-- WORK TO COMPLETE --
Find every line in the records below that holds the word "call" and copy it.
GIVEN DATA Block Start
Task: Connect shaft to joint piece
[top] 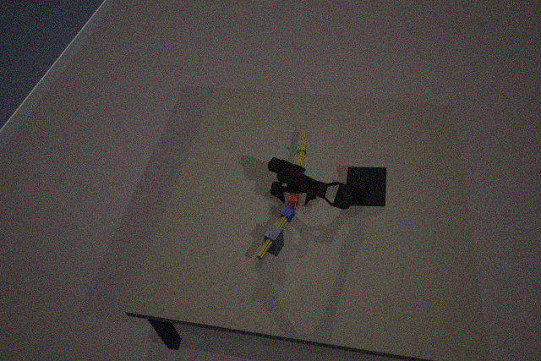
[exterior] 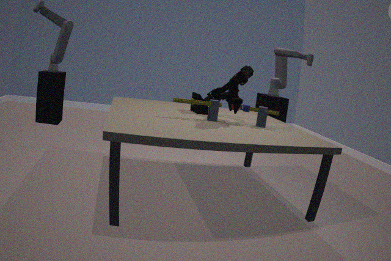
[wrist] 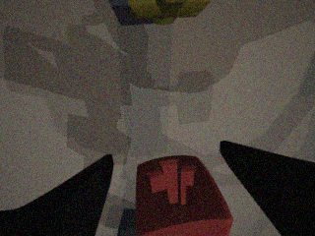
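Note:
The red joint piece [top: 292, 199] [wrist: 182, 221] is hinged to the blue piece [top: 287, 212] [exterior: 245, 108] on the end of the first yellow shaft [top: 263, 248] [exterior: 273, 112], which passes through a grey block [top: 273, 232] [exterior: 261, 116]. My gripper [top: 294, 202] [wrist: 167, 152] is open, one finger on each side of the joint piece, with gaps beside it. The second yellow shaft [top: 303, 143] [exterior: 182, 100] lies in the other grey block [exterior: 212, 111]. The arm hides that block in the top view. The exact alignment between the joint piece and second shaft cannot be told.
The black arm base [top: 371, 186] stands on the table [top: 393, 282] [exterior: 151, 125]. My arm reaches across above the second shaft. Two pale robot arms [exterior: 64, 38] [exterior: 281, 68] stand on black pedestals beyond the table.

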You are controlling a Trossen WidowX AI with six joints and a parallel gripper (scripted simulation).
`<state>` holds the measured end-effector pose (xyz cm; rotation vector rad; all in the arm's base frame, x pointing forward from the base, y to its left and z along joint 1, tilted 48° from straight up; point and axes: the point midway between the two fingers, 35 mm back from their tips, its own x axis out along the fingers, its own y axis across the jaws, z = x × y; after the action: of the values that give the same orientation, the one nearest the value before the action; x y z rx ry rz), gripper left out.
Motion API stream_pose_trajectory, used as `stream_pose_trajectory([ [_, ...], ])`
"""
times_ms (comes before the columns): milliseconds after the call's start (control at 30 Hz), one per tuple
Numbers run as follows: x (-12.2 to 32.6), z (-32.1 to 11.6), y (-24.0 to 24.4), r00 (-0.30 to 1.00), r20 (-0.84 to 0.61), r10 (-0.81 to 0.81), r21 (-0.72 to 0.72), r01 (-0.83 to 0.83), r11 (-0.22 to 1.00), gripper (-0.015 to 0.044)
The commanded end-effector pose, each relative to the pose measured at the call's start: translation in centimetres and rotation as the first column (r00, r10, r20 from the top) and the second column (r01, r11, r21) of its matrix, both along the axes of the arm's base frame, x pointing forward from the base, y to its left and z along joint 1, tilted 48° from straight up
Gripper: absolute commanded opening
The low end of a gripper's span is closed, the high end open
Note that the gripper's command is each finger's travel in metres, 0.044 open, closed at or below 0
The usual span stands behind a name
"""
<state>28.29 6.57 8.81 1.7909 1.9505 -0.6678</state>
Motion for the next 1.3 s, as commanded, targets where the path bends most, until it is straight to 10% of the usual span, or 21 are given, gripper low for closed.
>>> stream_pose_trajectory([
  [0, 0.2, 0.8, -0.3, 1.0, 0.012, 0.016, -0.105, -0.015, 0.994, 0.044],
  [533, 0.5, 2.5, -1.7, 0.998, 0.052, 0.028, -0.309, -0.011, 0.951, 0.044],
  [1267, 1.1, 9.3, -9.6, 0.697, 0.565, 0.442, -0.371, -0.265, 0.89, 0.044],
])
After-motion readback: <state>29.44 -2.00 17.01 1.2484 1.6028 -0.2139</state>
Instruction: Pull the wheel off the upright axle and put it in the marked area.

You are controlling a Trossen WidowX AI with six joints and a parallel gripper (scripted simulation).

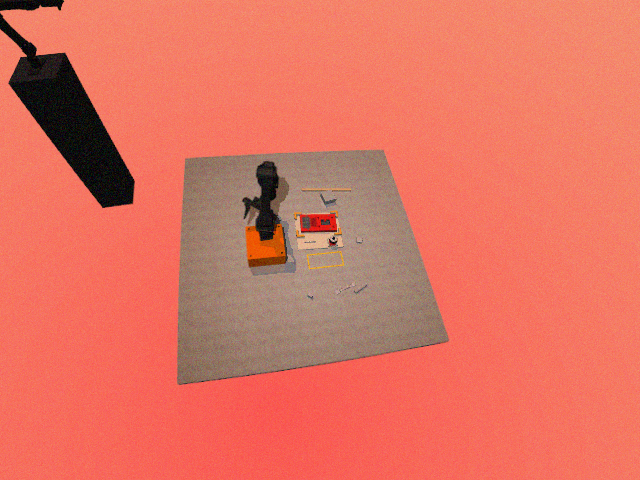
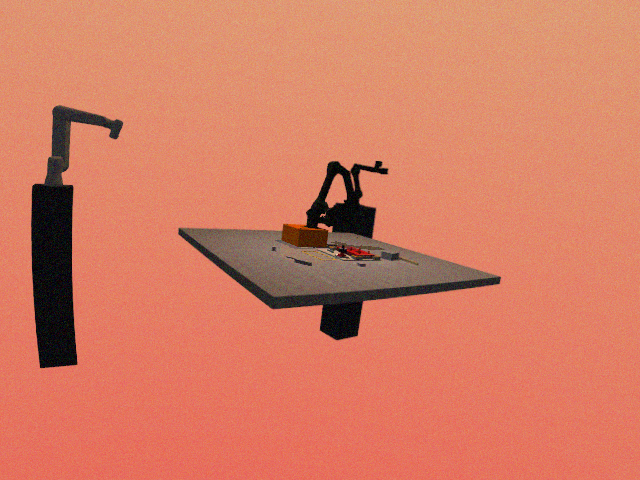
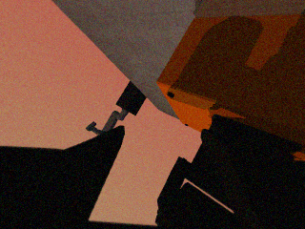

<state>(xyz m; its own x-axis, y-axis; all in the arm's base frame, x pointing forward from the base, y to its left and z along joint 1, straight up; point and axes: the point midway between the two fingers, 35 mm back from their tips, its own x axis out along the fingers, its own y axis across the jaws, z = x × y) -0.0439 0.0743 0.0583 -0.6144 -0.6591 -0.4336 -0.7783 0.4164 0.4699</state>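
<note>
End effector (image 1: 245,206) (image 3: 162,131) stands wide, holding nothing, near the orange block (image 1: 266,245) (image 2: 305,235) (image 3: 193,112). Across the table (image 1: 232,320) (image 2: 330,284) (image 3: 143,33), the wheel (image 1: 332,240) (image 2: 342,251) sits beside the red board (image 1: 317,222) (image 2: 360,251), outside the yellow-outlined area (image 1: 308,261).

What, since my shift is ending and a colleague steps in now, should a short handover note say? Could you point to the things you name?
Hand (image 1: 245,208) (image 2: 329,220) (image 3: 162,131): open, nothing between its fingers, well away from the wheel.
Job's things: small, round, black-and-red wheel (image 1: 332,240) (image 2: 342,251) on the pale board, seemingly on its axle, which is too small to make out; marked area, a yellow rectangular outline (image 1: 324,253) (image 2: 312,254), beside the board.
Done: no step evident.
Left: grip, pull off, place inside the outline, release, back clear.
</note>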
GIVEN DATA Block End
-- RESPONSE AREA --
times_ms (comes before the columns): milliseconds after the call's start (control at 30 Hz), one per tuple
The commanded end-effector pose, each relative to the pose measured at the call's start: translation in centimetres and rotation as the first column (r00, r10, r20 from the top) and the second column (r01, r11, r21) of its matrix, both along the axes of the arm's base frame, x pointing forward from the base, y to its left and z along joint 1, tilted 48° from straight up

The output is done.